- Requirement:
Copy every line of the data that includes the string "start".

* * * * *

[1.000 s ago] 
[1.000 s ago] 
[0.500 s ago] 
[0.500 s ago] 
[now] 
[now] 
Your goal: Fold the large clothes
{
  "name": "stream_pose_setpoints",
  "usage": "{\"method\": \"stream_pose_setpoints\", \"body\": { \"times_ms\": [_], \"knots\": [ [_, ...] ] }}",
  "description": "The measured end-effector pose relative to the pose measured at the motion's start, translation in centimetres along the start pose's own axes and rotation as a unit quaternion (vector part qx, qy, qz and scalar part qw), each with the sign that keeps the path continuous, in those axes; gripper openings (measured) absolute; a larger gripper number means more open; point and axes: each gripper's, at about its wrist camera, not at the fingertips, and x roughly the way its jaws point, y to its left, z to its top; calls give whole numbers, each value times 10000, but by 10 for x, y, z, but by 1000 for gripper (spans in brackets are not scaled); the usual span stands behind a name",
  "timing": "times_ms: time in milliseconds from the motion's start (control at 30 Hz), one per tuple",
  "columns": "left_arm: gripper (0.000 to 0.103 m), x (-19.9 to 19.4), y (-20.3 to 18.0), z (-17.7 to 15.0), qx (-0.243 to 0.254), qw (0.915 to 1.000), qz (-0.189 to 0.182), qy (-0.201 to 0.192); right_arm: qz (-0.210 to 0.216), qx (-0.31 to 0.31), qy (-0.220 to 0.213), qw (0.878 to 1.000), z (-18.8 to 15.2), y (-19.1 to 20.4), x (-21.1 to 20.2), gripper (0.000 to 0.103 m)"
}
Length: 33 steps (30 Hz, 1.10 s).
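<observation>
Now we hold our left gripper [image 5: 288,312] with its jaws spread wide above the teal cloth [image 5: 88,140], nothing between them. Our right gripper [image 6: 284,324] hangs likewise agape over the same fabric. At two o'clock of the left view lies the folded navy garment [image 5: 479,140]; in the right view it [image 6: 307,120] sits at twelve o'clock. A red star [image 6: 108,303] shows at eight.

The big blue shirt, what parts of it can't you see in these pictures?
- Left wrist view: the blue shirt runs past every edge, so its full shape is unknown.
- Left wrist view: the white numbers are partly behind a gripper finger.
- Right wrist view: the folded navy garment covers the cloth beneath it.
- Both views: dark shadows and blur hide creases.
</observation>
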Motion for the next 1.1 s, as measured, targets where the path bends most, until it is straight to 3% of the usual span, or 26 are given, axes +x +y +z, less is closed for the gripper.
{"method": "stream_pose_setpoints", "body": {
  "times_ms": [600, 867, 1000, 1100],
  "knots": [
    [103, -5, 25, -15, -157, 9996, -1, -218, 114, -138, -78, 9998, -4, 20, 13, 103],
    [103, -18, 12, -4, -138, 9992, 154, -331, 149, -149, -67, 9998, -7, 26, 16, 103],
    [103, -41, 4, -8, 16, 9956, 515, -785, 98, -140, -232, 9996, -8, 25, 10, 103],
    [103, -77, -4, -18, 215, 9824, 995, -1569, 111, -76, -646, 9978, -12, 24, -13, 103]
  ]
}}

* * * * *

- Answer to the problem:
  "description": "The measured end-effector pose relative to the pose measured at the motion's start, translation in centimetres along the start pose's own axes and rotation as a unit quaternion (vector part qx, qy, qz and scalar part qw), each with the sign that keeps the path continuous, in those axes; gripper openings (measured) absolute; a larger gripper number means more open; point and axes: each gripper's, at about its wrist camera, not at the fingertips, and x roughly the way its jaws point, y to its left, z to its top; calls give whole numbers, each value times 10000, but by 10 for x, y, z, but by 1000 for gripper (spans in brackets are not scaled); the usual span stands behind a name",
  "timing": "times_ms: time in milliseconds from the motion's start (control at 30 Hz), one per tuple",

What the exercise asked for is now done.